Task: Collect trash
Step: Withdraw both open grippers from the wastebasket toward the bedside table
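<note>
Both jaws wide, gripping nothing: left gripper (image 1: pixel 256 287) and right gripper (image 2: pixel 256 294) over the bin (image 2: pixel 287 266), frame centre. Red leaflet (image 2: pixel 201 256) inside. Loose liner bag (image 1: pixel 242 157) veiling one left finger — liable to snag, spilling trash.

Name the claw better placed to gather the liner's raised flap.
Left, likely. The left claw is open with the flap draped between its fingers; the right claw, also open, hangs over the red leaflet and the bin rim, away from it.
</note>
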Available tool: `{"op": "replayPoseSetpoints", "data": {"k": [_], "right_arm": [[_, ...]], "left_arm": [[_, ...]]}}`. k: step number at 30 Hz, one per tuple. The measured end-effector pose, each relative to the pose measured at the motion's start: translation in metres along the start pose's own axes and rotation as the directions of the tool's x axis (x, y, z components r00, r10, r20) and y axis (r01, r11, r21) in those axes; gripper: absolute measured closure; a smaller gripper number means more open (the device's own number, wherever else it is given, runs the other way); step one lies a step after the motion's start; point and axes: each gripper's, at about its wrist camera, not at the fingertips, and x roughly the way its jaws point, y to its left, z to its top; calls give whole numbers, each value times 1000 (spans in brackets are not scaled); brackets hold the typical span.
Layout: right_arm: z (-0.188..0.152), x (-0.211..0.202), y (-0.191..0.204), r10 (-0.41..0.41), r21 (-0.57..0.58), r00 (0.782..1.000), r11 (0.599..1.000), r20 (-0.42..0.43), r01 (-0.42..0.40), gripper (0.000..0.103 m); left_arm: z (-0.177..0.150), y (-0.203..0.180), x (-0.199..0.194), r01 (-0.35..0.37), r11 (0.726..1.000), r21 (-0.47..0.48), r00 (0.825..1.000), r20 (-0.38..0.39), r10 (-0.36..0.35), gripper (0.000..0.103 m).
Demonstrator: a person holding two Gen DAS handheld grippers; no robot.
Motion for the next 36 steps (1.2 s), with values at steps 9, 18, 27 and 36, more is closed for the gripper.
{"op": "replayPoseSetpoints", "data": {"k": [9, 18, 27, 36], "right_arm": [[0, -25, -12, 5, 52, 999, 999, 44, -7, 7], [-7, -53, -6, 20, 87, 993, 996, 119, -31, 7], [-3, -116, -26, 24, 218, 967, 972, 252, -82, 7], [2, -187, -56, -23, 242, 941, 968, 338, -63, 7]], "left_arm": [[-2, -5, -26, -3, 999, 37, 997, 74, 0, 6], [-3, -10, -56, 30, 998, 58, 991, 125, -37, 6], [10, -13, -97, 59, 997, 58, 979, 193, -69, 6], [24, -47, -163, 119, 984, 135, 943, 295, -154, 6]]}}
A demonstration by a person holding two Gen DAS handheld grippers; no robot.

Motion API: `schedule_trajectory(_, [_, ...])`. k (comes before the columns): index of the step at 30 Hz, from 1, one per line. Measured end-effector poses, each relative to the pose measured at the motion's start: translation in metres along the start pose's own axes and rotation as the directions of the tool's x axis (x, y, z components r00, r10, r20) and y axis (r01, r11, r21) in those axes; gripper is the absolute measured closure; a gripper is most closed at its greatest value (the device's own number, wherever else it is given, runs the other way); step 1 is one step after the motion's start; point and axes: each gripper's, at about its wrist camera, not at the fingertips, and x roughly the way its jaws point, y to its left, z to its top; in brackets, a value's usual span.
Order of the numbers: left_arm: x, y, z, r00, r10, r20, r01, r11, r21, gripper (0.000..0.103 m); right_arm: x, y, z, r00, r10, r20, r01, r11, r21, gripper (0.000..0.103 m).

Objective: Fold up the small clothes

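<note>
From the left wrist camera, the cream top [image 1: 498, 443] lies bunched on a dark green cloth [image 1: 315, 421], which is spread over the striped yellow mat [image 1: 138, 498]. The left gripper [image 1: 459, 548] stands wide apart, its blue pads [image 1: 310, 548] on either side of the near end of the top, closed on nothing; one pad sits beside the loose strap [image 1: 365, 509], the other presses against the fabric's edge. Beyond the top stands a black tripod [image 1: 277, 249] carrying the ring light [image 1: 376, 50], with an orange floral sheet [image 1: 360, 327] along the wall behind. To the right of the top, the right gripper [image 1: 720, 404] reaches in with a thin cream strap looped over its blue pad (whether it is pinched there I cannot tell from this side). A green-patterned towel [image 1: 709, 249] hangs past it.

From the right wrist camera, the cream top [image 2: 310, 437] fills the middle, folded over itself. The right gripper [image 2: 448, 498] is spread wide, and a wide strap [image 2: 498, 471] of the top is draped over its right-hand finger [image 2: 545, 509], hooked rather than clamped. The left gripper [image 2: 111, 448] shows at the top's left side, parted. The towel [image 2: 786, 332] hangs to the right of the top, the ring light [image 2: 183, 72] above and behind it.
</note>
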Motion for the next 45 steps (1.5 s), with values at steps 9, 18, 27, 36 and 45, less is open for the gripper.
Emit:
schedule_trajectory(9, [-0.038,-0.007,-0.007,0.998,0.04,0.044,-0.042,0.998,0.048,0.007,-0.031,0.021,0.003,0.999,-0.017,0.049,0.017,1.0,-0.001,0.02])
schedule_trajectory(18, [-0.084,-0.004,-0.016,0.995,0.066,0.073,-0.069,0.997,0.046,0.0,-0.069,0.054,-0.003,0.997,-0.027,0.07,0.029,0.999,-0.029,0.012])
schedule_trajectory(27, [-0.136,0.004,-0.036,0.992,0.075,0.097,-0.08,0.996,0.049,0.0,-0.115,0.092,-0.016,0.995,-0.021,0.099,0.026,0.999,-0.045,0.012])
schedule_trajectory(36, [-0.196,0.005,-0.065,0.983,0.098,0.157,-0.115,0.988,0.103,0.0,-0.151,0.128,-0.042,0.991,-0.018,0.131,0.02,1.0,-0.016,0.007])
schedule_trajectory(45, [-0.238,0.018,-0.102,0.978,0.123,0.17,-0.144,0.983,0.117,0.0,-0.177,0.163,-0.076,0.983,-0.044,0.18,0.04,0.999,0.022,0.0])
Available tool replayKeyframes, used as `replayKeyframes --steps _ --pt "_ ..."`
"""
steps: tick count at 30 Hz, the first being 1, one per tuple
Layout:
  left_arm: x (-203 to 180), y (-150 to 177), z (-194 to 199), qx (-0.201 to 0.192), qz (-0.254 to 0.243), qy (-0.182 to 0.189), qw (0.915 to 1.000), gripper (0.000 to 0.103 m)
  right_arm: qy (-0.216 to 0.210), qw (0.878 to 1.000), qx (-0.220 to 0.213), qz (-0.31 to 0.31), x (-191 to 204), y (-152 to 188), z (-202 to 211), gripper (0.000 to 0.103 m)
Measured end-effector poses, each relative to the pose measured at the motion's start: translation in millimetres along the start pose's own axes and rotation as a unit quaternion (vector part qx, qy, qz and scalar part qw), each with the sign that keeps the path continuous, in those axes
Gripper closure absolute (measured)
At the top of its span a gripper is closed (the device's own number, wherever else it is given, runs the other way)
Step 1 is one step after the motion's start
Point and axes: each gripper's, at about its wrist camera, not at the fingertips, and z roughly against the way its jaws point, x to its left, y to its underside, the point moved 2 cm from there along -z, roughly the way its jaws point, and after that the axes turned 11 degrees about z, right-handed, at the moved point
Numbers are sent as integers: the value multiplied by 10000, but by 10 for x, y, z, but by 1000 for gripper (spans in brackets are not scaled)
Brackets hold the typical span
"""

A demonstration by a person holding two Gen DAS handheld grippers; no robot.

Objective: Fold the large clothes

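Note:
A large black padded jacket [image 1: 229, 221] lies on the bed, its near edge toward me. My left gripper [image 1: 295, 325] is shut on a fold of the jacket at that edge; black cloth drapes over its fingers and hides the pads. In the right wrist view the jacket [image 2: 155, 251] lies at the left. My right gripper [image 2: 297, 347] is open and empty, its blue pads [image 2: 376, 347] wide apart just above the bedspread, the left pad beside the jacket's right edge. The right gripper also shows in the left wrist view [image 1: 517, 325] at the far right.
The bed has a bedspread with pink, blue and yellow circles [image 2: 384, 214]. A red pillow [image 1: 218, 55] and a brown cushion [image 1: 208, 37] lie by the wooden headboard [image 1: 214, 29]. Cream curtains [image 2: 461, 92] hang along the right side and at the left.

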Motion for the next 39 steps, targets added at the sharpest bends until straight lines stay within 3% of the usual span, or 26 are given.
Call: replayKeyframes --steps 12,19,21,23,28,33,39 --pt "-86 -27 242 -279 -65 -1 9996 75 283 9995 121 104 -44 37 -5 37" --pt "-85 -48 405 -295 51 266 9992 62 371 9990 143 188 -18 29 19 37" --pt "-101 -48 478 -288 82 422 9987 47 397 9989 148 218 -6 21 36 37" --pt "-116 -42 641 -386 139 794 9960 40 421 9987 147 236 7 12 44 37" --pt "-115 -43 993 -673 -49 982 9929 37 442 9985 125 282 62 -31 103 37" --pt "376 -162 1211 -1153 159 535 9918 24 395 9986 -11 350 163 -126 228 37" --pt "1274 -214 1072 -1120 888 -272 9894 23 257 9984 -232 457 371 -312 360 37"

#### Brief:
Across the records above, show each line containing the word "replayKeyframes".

#### Solution for this problem:
Available tool replayKeyframes, used as `replayKeyframes --steps _ --pt "_ ..."`
Call: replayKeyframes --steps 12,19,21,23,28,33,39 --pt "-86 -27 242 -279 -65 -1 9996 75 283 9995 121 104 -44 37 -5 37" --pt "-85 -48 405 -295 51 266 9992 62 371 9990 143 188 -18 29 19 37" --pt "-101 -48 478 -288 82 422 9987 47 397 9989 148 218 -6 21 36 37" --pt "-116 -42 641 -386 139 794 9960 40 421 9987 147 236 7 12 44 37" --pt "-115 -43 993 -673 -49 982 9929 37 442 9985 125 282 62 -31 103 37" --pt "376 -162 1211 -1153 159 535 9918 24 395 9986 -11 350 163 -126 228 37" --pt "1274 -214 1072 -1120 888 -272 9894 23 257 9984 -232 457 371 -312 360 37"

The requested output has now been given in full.